Notice white triangles (image crop artifacts) present on the original image,
yet completely absent on the net input image. They make re-appearance on the
output of 3 (4 even?) out of 5 nets despite the lack of corresponding cue in
the input image. Looks like network cheated a bit here, i.e. took advantage of
small set size and memorized the input image as a whole. Then recognized and
recalled this very image (already seen during training) rather than actually
reconstructing it purely from the input.

Same (but less prominent) for other images where "ground truth" image was
cropped.

------
mshenfield
Just want to throw out that none of these applications are new. What is novel
about their approach is that, instead of learning a mapping function using a
hand-picked function to quantify accuracy for each problem, they also have a
mechanism for choosing the function that quantifies accuracy.
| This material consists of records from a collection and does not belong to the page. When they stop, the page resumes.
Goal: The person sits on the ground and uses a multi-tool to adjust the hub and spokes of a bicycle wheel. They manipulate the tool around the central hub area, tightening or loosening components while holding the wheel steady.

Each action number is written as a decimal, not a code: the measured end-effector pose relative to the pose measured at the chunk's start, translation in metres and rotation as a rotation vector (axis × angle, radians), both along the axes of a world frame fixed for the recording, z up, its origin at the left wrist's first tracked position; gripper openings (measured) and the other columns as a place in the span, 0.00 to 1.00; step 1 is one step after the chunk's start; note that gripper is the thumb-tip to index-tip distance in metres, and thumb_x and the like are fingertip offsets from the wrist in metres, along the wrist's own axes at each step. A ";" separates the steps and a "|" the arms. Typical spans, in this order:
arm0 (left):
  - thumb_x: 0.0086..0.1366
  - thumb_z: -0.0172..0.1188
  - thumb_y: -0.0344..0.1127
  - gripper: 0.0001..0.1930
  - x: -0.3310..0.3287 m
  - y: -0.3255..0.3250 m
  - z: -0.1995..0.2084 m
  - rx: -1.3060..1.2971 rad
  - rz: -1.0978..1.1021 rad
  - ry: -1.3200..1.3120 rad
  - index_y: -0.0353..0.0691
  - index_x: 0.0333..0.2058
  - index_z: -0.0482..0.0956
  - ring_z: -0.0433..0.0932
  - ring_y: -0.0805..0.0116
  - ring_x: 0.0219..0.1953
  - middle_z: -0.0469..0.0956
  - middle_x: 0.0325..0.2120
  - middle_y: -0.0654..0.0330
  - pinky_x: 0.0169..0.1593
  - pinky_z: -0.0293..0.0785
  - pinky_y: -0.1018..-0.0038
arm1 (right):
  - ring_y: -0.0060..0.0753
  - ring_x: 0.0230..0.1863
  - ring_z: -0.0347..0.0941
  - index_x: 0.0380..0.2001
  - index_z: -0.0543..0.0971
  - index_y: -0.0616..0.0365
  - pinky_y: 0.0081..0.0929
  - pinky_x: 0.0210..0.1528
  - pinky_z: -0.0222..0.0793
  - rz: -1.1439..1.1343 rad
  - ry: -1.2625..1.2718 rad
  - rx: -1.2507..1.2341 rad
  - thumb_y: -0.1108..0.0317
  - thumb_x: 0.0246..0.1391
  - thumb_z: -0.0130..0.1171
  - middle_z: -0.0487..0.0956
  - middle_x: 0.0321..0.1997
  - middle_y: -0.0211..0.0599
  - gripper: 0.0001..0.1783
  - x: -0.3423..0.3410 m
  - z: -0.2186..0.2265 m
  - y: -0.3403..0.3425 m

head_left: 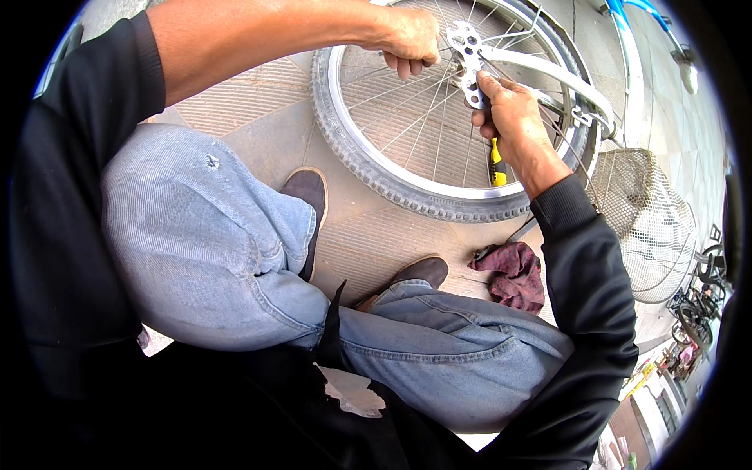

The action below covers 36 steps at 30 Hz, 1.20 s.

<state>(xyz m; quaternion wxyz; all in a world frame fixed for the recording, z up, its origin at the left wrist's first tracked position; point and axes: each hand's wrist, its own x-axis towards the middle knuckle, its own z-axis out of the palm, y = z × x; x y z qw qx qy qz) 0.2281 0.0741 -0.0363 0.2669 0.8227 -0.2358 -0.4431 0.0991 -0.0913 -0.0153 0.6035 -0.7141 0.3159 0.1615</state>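
Observation:
A bicycle wheel (399,186) with a knobbly tyre and thin spokes lies at the top of the view, joined to a white frame arm (548,67). My right hand (513,113) grips the lower end of a flat silver multi-hole bicycle spanner (471,52), thumb on top. The spanner is over the wheel's hub, which it partly covers. Just left of it my left hand (413,43) is closed above the spokes, fingers curled under. Whatever those fingers hold, if anything, is hidden. Below my right hand a yellow and black handle (497,166) shows by the rim.
A crumpled dark red cloth (517,276) lies on the ribbed paving between my right forearm and my shoe (423,271). To the right sits a wire bicycle basket (627,188). Blue and white bicycle tubing (624,39) is at the upper right, with more bicycles (697,313) farther off.

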 end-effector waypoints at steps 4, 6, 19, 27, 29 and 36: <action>0.71 0.50 0.43 0.20 -0.013 -0.001 0.003 -0.044 0.140 0.237 0.29 0.46 0.78 0.84 0.62 0.35 0.83 0.36 0.47 0.35 0.79 0.71 | 0.20 0.17 0.70 0.42 0.77 0.68 0.18 0.15 0.60 -0.002 0.021 -0.018 0.61 0.66 0.54 0.76 0.25 0.33 0.17 -0.001 0.003 -0.002; 0.72 0.49 0.45 0.22 -0.018 0.001 0.006 -0.087 0.206 0.341 0.29 0.47 0.77 0.83 0.60 0.39 0.82 0.39 0.45 0.39 0.79 0.70 | 0.20 0.17 0.70 0.42 0.77 0.68 0.18 0.15 0.61 0.003 0.023 -0.014 0.61 0.66 0.54 0.76 0.25 0.33 0.17 0.000 0.003 -0.001; 0.70 0.54 0.46 0.21 -0.031 -0.010 0.003 -0.249 0.388 0.536 0.33 0.50 0.74 0.80 0.61 0.43 0.78 0.42 0.50 0.44 0.77 0.68 | 0.21 0.17 0.72 0.44 0.76 0.71 0.18 0.16 0.62 0.013 0.031 -0.036 0.60 0.66 0.54 0.76 0.25 0.34 0.20 -0.001 0.002 -0.001; 0.71 0.52 0.44 0.20 -0.032 -0.016 0.003 -0.232 0.405 0.523 0.33 0.50 0.74 0.80 0.62 0.42 0.78 0.43 0.51 0.42 0.77 0.68 | 0.24 0.18 0.74 0.44 0.76 0.69 0.18 0.16 0.65 0.015 0.074 0.089 0.60 0.69 0.49 0.78 0.28 0.37 0.19 0.000 0.002 0.002; 0.71 0.51 0.44 0.19 -0.031 -0.015 0.002 -0.214 0.397 0.527 0.33 0.49 0.74 0.80 0.63 0.41 0.78 0.43 0.52 0.41 0.77 0.69 | 0.26 0.20 0.75 0.45 0.75 0.69 0.18 0.16 0.68 0.031 0.077 0.098 0.60 0.69 0.48 0.80 0.29 0.39 0.19 0.001 0.000 0.002; 0.70 0.52 0.44 0.19 -0.033 -0.015 0.010 -0.191 0.366 0.401 0.34 0.48 0.76 0.77 0.69 0.31 0.77 0.36 0.56 0.37 0.77 0.70 | 0.26 0.22 0.78 0.51 0.73 0.69 0.19 0.18 0.71 0.127 0.097 0.146 0.60 0.71 0.43 0.83 0.36 0.46 0.21 -0.002 0.000 0.001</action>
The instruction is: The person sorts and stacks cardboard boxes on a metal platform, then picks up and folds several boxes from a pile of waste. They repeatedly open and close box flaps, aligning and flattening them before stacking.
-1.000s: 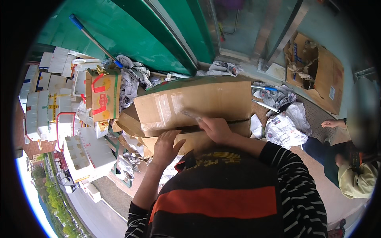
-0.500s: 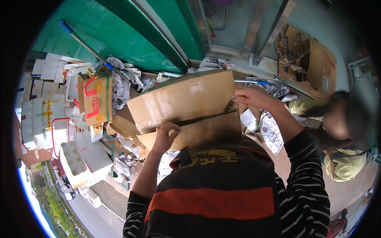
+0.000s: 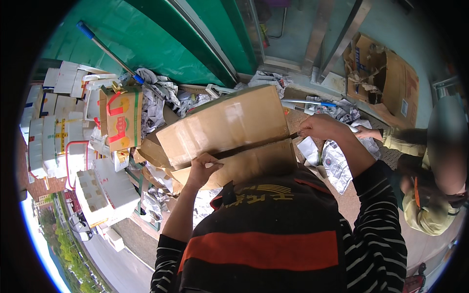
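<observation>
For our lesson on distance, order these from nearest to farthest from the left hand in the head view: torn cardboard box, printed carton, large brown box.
1. Large brown box: in the middle, right at the left hand.
2. Printed carton: to the hand's left, farther up.
3. Torn cardboard box: away at upper right.

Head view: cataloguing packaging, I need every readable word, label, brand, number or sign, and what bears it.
Apron: yellow characters, not transcribed.
Small brown carton: red characters, not transcribed.
Newspaper: too small.
White foam boxes: too small.
Far-right carton: blue print unclear, label too small.
Large carton: none legible.
</observation>
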Demonstrator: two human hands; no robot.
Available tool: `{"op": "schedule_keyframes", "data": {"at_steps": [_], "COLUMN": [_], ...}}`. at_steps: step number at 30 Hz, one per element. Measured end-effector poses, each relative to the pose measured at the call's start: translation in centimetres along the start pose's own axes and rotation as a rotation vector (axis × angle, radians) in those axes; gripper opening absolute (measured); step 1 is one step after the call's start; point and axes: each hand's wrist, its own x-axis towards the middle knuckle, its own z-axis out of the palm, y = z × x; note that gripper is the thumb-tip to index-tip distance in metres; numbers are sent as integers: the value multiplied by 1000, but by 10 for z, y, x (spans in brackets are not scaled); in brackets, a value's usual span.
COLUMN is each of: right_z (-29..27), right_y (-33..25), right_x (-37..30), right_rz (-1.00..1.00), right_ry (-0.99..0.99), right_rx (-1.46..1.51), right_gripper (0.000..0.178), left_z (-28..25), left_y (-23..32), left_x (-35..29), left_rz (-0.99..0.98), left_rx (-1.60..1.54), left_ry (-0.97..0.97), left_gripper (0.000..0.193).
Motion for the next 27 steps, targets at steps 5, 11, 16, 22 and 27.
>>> {"op": "schedule_keyframes", "data": {"at_steps": [5, 11, 16, 22, 27], "right_z": [51, 76, 68, 80, 105], "right_y": [12, 34, 31, 41, 51], "right_x": [13, 16, 15, 27, 45], "right_rz": [-1, 80, 72, 217, 295], "right_ry": [-63, 242, 284, 391, 620], "right_rx": [11, 197, 158, 178, 593], "right_gripper": [30, 33, 31, 36, 40], "left_z": [-4, -3, 1, 0, 3], "left_y": [-10, 22, 41, 46, 52], "left_x": [-16, -17, -18, -24, -34], "left_rz": [24, 214, 232, 262, 239], "left_rx": [28, 197, 241, 273, 234], "left_ry": [-11, 62, -2, -61, -100], "left_gripper": [12, 16, 15, 15, 13]}}
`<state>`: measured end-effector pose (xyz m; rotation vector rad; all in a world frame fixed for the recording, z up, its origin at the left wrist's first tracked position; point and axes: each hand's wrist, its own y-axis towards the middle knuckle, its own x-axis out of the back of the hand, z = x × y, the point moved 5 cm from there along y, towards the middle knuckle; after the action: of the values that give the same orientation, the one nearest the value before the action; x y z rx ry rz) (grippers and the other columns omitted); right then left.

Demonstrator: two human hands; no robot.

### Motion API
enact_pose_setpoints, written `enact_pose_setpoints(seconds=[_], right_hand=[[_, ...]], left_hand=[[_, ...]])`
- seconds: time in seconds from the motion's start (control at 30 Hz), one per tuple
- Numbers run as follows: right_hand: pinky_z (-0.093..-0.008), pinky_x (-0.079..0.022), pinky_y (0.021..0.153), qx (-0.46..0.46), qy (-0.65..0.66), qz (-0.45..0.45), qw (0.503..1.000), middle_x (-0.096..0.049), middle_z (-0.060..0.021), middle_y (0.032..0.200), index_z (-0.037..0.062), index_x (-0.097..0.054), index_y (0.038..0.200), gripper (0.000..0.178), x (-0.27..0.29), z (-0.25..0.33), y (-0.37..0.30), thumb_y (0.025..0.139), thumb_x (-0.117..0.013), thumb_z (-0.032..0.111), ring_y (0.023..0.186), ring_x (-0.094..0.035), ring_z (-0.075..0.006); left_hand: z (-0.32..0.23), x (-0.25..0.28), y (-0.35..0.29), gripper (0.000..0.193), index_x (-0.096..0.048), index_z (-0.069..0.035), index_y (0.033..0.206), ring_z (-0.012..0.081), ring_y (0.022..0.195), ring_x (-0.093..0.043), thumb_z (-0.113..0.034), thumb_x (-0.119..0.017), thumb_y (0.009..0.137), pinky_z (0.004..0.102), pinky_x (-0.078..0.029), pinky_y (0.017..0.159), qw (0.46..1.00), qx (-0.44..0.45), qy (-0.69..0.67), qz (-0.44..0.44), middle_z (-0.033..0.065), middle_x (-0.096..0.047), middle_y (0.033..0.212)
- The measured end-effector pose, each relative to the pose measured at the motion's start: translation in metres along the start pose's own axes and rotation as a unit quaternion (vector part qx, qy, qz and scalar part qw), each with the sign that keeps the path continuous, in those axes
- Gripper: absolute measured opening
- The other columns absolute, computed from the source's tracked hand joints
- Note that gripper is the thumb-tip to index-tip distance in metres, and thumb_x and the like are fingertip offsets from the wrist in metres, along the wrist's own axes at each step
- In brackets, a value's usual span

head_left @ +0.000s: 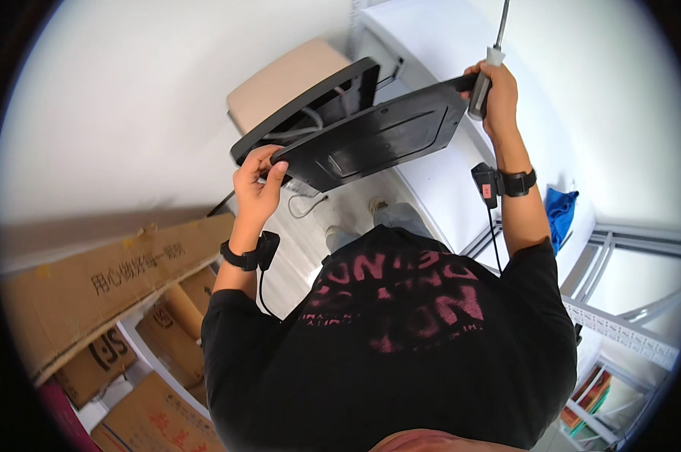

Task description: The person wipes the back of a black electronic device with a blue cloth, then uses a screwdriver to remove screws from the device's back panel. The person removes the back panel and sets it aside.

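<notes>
A flat black panel [385,135], with a raised rectangular outline on its face, is held up tilted in front of me. My left hand [257,184] pinches its left end between thumb and fingers. At the other end, my right hand [500,102] grips the panel's corner and also a screwdriver [479,94] with a grey handle, its shaft pointing away. Just behind the panel is a beige-topped unit [287,79] with a black rim. Grey tubes or cables [315,117] show in its open underside. The panel covers part of this unit.
A white table [461,203] runs along the right, with a blue cloth [560,215] beside it. Cardboard boxes [114,279] sit on shelving to the left. A dark cable [308,207] curls below the panel, near my feet. Metal racks [619,264] stand at right.
</notes>
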<state>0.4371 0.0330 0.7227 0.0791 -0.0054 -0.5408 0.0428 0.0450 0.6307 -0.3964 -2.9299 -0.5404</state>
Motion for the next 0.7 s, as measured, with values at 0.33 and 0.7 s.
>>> enact_pose_setpoints(seconds=[0.33,0.7], right_hand=[[-0.0291,-0.053,0.05,0.05,0.016,-0.051,0.997,-0.058,-0.0126,0.078,-0.0027,-0.055,0.082,0.024,0.103,0.069,0.083,0.084,-0.049,0.021,0.059,-0.056,-0.0182],[-0.0369,-0.059,0.068,0.084,0.034,0.009,0.996,-0.059,-0.0123,0.088,-0.0015,-0.055,0.092,0.024,0.18,0.093,0.157,0.09,-0.044,0.02,0.082,-0.064,-0.0252]], left_hand=[[0.027,-0.135,0.048,0.025,-0.054,0.001,0.112,0.008,0.072,-0.051,-0.012,-0.057,0.091,0.0224,-0.043,0.068,0.994,-0.042,-0.033,0.099,0.0022,-0.056,0.081],[-0.011,-0.227,0.143,0.017,-0.055,-0.001,0.103,0.0025,0.061,-0.035,-0.016,-0.053,0.094,0.0186,-0.03,0.054,0.992,-0.047,-0.091,-0.077,-0.0072,-0.04,0.07]])
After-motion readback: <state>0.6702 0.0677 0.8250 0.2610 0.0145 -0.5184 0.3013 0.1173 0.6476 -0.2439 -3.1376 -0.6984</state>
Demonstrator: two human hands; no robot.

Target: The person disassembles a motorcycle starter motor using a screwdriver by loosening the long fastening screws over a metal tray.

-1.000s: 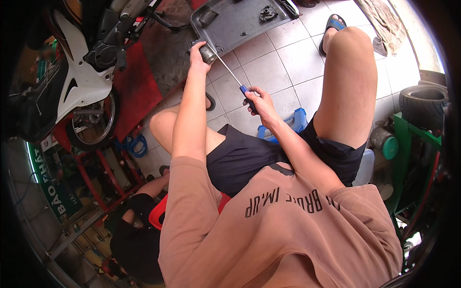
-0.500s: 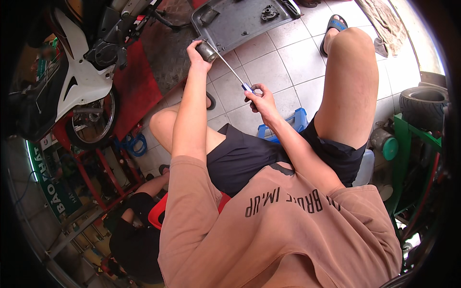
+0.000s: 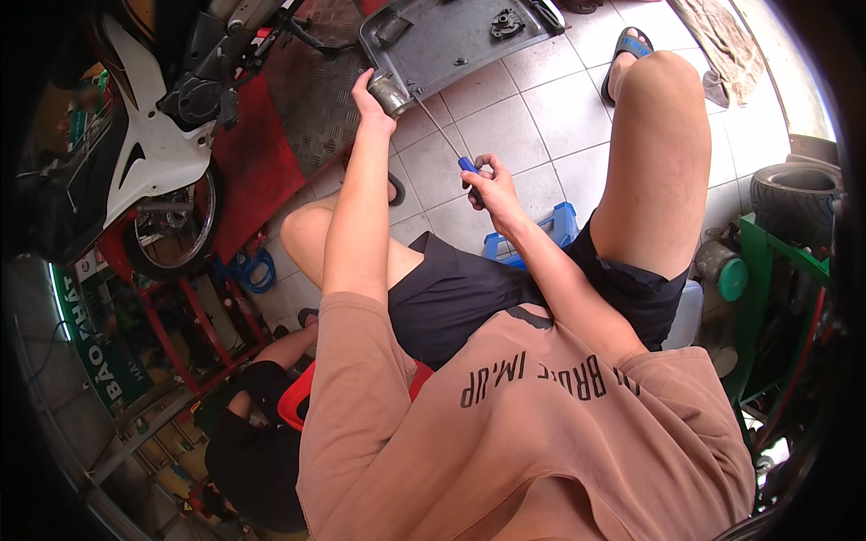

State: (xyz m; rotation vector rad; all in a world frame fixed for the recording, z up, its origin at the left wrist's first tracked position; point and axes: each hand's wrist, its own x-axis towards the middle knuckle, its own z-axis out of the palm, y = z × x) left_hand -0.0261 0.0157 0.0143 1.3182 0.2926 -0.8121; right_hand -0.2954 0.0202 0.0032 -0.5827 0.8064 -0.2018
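Observation:
At the near edge of a grey tray (image 3: 433, 65), my left hand (image 3: 373, 112) is closed around a dull silver metal cylinder (image 3: 390, 96), perhaps a small motor. The fingers behind the cylinder are mostly hidden. A screwdriver (image 3: 467, 166) with a blue handle is gripped in my right hand (image 3: 493, 191), over the tiled floor. Its long thin shaft slants up and left, and the tip end lies beside the cylinder's right side. Whether the tip touches the cylinder, I cannot tell.
The tray holds a dark metal part (image 3: 507, 24) and small pieces. A white motorbike (image 3: 144, 153) stands at the left by a red platform. Below my right forearm is a blue plastic stool (image 3: 566, 221). Tyres (image 3: 796, 191) and a green frame (image 3: 753, 298) stand right. Another person (image 3: 257, 451) is at lower left.
The cylinder has turned slightly in my left hand. The screwdriver's handle has rolled in my right fingers, and its shaft, earlier across the cylinder's top, now lies at its right side.

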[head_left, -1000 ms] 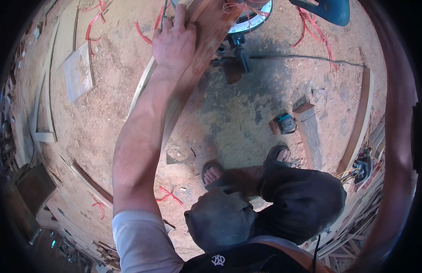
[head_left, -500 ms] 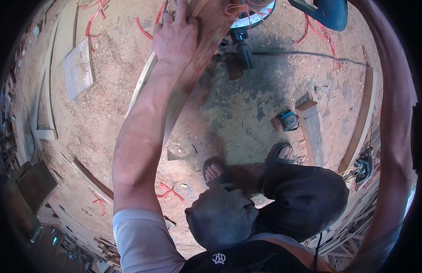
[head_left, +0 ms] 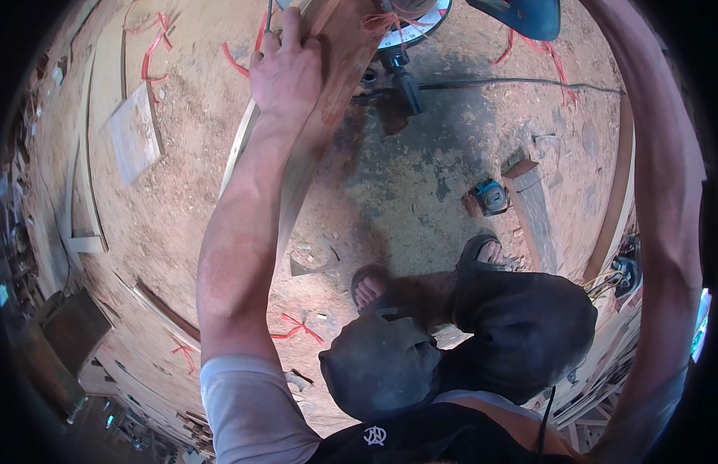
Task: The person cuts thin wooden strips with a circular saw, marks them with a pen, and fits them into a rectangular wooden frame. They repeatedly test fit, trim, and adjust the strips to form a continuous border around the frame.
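The left hand [head_left: 285, 81] lies on a long reddish board [head_left: 343, 58], but I can't tell if its grip is closed. The board slants at the top, next to a round white scale [head_left: 417, 32]. The right hand is out of sight.

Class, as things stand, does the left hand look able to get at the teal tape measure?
Probably not without leaving the reddish plank: the left hand rests on it, and the tape measure lies well off to the right, though uncovered.
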`<state>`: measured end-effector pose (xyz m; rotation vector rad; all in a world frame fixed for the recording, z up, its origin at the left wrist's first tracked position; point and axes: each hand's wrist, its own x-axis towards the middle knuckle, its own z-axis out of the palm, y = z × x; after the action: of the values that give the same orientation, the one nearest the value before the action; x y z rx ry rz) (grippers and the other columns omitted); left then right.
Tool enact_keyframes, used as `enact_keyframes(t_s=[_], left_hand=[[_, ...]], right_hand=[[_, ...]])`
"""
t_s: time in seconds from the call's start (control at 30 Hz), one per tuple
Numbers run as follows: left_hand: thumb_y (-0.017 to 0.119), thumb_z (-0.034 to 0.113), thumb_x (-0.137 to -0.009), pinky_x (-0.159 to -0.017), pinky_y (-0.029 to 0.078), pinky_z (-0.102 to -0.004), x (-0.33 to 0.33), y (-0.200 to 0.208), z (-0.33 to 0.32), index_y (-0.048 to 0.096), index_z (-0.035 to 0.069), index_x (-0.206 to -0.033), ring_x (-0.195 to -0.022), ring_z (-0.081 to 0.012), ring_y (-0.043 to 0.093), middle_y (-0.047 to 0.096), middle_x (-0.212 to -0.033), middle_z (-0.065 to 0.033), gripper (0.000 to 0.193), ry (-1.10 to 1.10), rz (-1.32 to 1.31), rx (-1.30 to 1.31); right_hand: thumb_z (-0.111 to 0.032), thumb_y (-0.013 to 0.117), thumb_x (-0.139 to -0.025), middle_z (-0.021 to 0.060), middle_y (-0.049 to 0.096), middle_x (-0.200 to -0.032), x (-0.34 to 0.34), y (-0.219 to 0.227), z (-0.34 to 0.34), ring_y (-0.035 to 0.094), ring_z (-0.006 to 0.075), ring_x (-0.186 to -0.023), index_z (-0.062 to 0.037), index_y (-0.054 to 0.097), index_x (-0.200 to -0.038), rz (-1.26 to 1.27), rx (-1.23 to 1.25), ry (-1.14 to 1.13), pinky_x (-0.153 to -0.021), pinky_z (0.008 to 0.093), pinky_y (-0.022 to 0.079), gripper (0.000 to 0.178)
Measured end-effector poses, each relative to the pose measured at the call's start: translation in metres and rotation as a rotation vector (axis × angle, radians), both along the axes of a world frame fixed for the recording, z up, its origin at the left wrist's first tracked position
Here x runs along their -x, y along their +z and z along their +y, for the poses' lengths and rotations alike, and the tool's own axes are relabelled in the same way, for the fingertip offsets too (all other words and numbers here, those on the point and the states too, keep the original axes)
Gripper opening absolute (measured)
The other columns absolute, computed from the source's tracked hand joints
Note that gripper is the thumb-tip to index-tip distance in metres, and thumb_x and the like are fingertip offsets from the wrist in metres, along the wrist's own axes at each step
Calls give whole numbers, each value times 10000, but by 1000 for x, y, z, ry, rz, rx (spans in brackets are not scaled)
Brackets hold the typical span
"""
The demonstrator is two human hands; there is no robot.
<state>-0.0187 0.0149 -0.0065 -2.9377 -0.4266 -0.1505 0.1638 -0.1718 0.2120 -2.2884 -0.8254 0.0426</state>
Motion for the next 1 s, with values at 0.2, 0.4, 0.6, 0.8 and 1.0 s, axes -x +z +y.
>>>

Haven't grokked
the paper to see how they do it, but that is pretty neat IMO.

------
ragebol
Interesting.

What I like about the "Day to Night" example is that is clearly demonstrates
that these sort of networks lack common sense. It expects light to be where
they are clearly (to humans with common sense at least) no things that can
produce light. E.g. in the middle of a roof or in a tree. Of course, there can
be, but it's fairly uncommon.

And the opposite as well, no lights where a human would totally expect a
light, eg. in the front of buildings or on the top of, well, lighting poles.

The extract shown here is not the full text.